DATA EXCERPT Start Marker

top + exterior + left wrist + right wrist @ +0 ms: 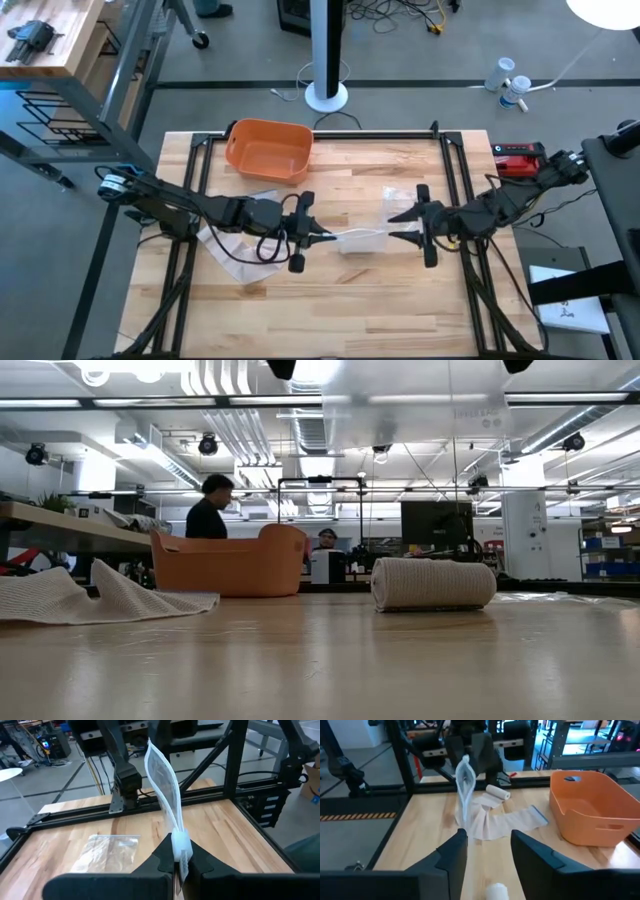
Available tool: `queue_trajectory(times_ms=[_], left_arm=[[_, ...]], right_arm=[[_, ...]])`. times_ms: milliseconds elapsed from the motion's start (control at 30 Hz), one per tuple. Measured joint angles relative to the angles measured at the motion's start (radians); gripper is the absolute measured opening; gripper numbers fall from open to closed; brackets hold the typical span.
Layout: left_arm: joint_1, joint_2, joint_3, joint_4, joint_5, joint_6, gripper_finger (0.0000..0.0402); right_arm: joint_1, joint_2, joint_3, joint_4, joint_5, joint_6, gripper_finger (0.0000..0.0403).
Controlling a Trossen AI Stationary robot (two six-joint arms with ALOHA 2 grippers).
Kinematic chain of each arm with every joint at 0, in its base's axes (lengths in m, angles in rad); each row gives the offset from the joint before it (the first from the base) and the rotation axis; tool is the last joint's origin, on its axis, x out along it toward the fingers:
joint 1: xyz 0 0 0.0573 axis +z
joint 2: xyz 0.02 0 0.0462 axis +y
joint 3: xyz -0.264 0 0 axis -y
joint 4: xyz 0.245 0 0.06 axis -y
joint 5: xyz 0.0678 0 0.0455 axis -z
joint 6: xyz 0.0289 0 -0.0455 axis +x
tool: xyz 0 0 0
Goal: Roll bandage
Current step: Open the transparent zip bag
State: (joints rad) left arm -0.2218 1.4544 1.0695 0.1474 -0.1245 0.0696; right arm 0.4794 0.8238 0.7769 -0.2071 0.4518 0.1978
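Left wrist view: left tool [176, 861] pinches clear bag [162, 775].

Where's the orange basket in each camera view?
High view: orange basket near the top, left of centre.
Low view: left of centre.
Left wrist view: not in it.
Right wrist view: at the right edge.
Shared landmark: the upheld clear bag, in the high and both wrist views.

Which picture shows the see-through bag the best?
The left wrist view: the bag fills the middle, pinched in the left gripper and standing up. The right wrist view shows it farther off and narrow, beyond the open right gripper. The high view shows only a pale strip between the grippers. The low view does not show it.
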Motion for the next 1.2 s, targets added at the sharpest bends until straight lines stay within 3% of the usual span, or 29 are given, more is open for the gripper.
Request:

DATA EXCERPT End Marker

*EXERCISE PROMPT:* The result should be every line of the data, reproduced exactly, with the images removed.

*EXERCISE SOLUTION:*
top + exterior + left wrist + right wrist @ +0 ms: 
Available tool: `queue_trajectory(times_ms=[_], left_arm=[[_, ...]], right_arm=[[_, ...]])`. times_ms: milliseconds elapsed from the motion's start (control at 30 Hz), one per tuple. Measured joint angles relative to the angles measured at the motion's start (radians); gripper is the absolute measured opening; gripper numbers fall from open to closed; brackets hold the typical span.
Layout: left_arm: joint_1, joint_2, joint_3, joint_4, joint_5, joint_6, gripper_finger (0.0000..0.0402); right_arm: joint_1, joint_2, joint_3, joint_4, joint_5, joint_6, gripper_finger (0.0000..0.0403).
Controlling a Trossen AI Stationary robot (two six-joint arms with ALOHA 2 grippers).
Kinematic chain of each arm with every joint at 0, in its base's axes (lengths in m, angles in rad); each row gives the offset from the joint before it (the first from the base) and the rotation axis; tool is the last joint's origin, on its axis, x out along it toward the fingers:
joint 1: xyz 0 0 0.0573 axis +z
joint 2: xyz 0.02 0 0.0462 axis +y
joint 3: xyz -0.264 0 0 axis -y
joint 4: xyz 0.245 0 0.06 axis -y
joint 5: xyz 0.0678 0 0.0455 axis -z
joint 6: xyz 0.0289 0 -0.0455 axis +x
tool: xyz 0 0 0
Goal: Roll bandage
Current step: Open the transparent zip bag
State: (joints rad) left arm -0.2218 1.4544 1.0695 0.1474 -0.1245 0.0696; right arm 0.4794 0.8238 0.7769 -0.2071 0.4518 0.1978
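Left wrist view: left tool [176, 861] pinches clear bag [162, 775].

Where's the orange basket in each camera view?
High view: orange basket near the top, left of centre.
Low view: left of centre.
Left wrist view: not in it.
Right wrist view: at the right edge.
Shared landmark: the upheld clear bag, in the high and both wrist views.

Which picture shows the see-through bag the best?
The left wrist view: the bag fills the middle, pinched in the left gripper and standing up. The right wrist view shows it farther off and narrow, beyond the open right gripper. The high view shows only a pale strip between the grippers. The low view does not show it.
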Motion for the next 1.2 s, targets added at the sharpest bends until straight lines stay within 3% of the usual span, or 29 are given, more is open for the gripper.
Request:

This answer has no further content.